Mammalian TYR catalyzes the initial and rate-limiting reactions of the melanin biosynthetic pathway, which is a relatively specific biomarker for malignant cutaneous melanoma [2,129]. Monitoring TYR activity remains significant and challenging for the discovery of novel therapeutics. In recent decades, the specific substrate-based optical method has been used for detecting TYR activity in real samples and high-throughput screening of TYR inhibitors. Herein, we reviewed the research advances of various assays, with an emphasis on their respective pros and cons. More substrate preferences and kinetic parameters were also outlined. Among them, the spectrophotometric technique is the most widely used method. Traditional assays for TYR activity mainly depend on the characteristic absorbance of colored products from the substrate L-tyrosine or L-DOPA. Recently, other means have also become more widely used, such as the introduction of nucleophiles to capture DQ to generate stable-colored adducts.
To achieve better performance in cell imaging applications, several TYR fluorescent substrates with high specificity and excellent optical properties have gradually emerged, including organic small molecules and nanocomposites.
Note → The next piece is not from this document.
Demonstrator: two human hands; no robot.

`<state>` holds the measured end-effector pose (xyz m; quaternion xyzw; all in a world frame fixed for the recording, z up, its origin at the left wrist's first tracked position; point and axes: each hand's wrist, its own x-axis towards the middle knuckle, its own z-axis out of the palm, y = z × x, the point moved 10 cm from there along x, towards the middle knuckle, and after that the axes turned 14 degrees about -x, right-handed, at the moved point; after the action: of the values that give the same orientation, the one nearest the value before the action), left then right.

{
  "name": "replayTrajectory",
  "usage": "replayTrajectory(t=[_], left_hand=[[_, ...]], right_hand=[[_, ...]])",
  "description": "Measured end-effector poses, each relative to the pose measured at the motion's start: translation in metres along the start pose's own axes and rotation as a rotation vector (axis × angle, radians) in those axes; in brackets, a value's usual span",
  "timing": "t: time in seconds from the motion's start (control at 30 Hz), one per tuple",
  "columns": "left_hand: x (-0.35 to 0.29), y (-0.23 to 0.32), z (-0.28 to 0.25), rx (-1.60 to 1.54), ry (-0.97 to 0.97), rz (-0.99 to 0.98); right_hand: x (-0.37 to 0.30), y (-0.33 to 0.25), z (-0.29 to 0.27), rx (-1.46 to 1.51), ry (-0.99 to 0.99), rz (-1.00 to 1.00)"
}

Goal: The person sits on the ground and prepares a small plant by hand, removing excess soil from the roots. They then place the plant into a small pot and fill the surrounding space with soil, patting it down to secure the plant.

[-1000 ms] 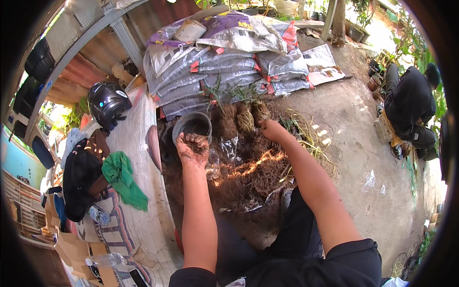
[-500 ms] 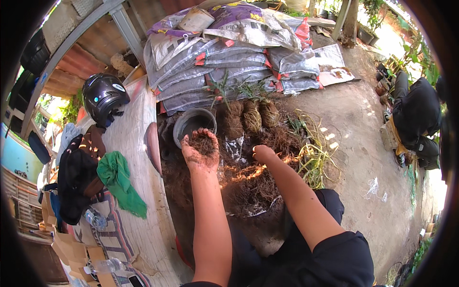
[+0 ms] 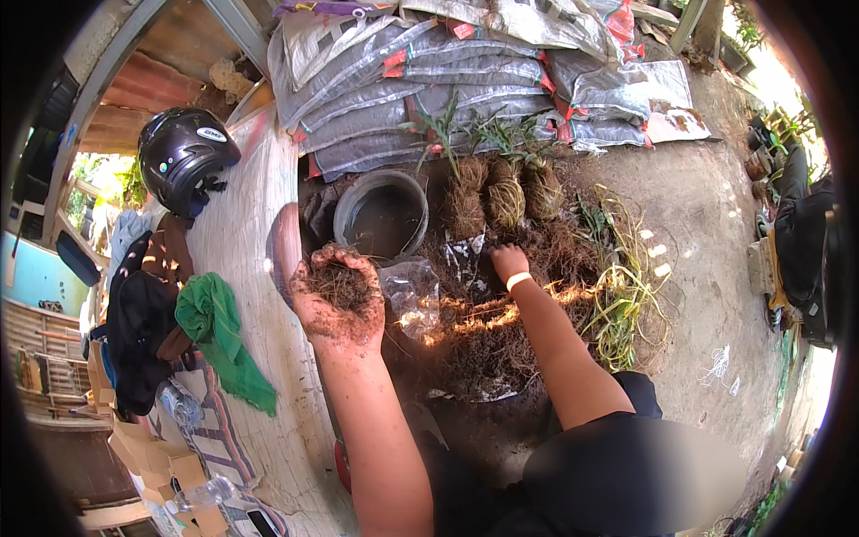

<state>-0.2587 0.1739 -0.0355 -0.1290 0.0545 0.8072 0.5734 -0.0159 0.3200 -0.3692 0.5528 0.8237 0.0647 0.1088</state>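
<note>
My left hand (image 3: 335,309), palm up and smeared with soil, curls its fingers around a clump of brown fibrous soil (image 3: 338,285). It is just in front of a dark round bucket (image 3: 383,215) with murky water inside. My right hand (image 3: 509,262) reaches down to the dark soil beside a black-and-white plastic piece (image 3: 465,258); its fingertips are hidden. Just beyond it stand three plants with fibre-wrapped root balls (image 3: 506,204) in a row. A clear plastic bag (image 3: 412,295) lies between my hands. Nearer me is a heap of brown fibre (image 3: 483,349).
Stacked grey sacks (image 3: 501,80) stand at the back. Yellow-green strands (image 3: 626,309) lie to the right on the concrete floor (image 3: 693,295). At left, a pale platform (image 3: 259,233) bears a dark helmet (image 3: 185,159), a green cloth (image 3: 219,336) and a cardboard box (image 3: 157,456).
The view has shifted. My left hand has drawn back from the bucket with the clump, uncovering the clear bag. My right hand has moved slightly farther out, toward the root balls.
</note>
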Motion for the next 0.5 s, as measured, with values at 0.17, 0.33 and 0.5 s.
replayTrajectory(t=[0.17, 0.33, 0.5], left_hand=[[0.003, 0.0, 0.002, -0.032, -0.087, -0.043], [-0.001, -0.009, 0.003, -0.036, -0.005, -0.03], [-0.006, -0.003, 0.001, -0.06, -0.013, -0.01]], right_hand=[[0.013, 0.051, 0.005, 0.636, -0.047, 0.359], [0.028, 0.073, 0.015, 0.812, -0.087, 0.417], [0.008, 0.064, -0.019, 0.676, -0.142, 0.474]])
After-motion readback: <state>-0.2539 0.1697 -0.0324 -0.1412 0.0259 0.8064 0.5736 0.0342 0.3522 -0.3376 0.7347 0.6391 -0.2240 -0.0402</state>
Owing to multiple advantages, such as superior selectivity, high sensitivity, and the potential for dynamic tracking, fluorescent probes could serve as versatile tools for analytical sensing and optical imaging analysis [130]. This not only facilitates the realization of high-throughput screening (HTS) of inhibitors but also evaluates the inhibitory potential of enzyme inhibitors in living cells, living tissues, and even in vivo; these findings significantly improve the efficiency and accuracy of drug discovery [131,132]. Notably, fluorescent probes-based molecular imaging can spatially localize the elevation of the TYR level (or activity) at the melanoma focus, thereby greatly reducing the risk of false-positive signals [133]. The safety of biosensors is a significant prerequisite for the biological studies of TYR in vivo. NIR probes or two-photo probes are capable of deepening photon penetration, reducing photo damage, and producing low background fluorescence, which hold great promise in biomedical imaging [134]. Furthermore, the conjugation of NIR dyes with anticancer agents assists in the synergistic management of cancer, thus integrating the merits of imaging and therapeutic effects to realize the ultimate objective of simultaneous diagnosis and treatment [135,136].

Author Contributions

P.W. and G.-B.G. conceived and designed the paper. Y.-F.F., S.-X.Z., X.-K.Q. and G.-B.G. wrote the manuscript. F.-B.H., Q.-S.P. and D.-F.Z. collected the information. Y.-W.X., X.-K.Q. and P.W. revised the article. All authors have read and agreed to the published version of the manuscript.

Funding

This research was funded by the National Key Research and Development Program of China (2021YFE0200900, 2017YFC1700200, 2017YFC1702000), the NSF of China (81922070, 81973286), the Three-year Action Plan of Shanghai TCM Development [ZY-(2018-2020)-CCCX-5001], Program of Shanghai Academic/Technology Research Leader (18XD1403600), Shuguang Program (18SG40) supported by Shanghai Education Development Foundation and Shanghai Municipal Education Commission.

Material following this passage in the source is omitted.